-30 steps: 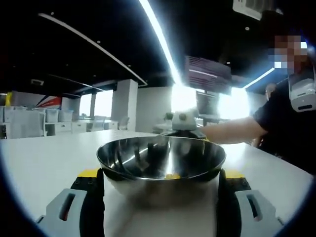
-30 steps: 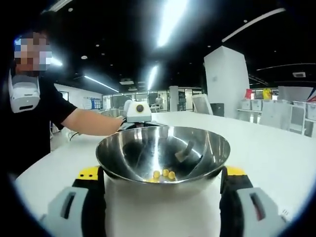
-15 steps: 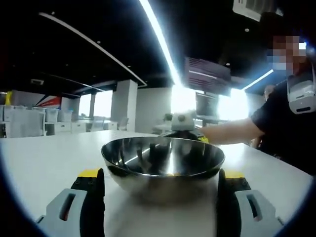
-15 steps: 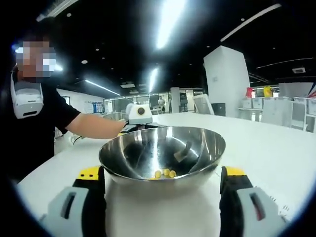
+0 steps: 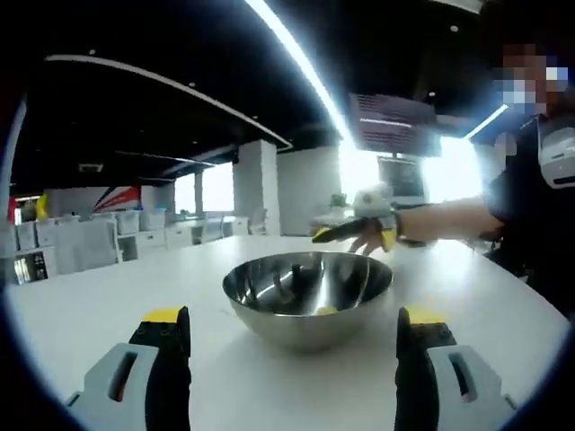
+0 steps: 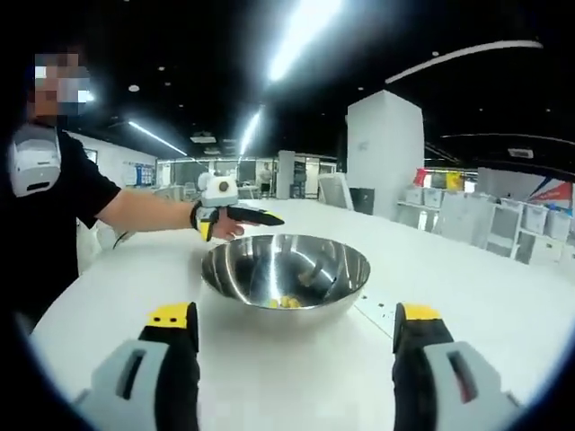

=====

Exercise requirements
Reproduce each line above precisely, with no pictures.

Task solution
-30 steps: 
-30 steps: 
-15 steps: 
-15 steps: 
+0 steps: 
+0 steps: 

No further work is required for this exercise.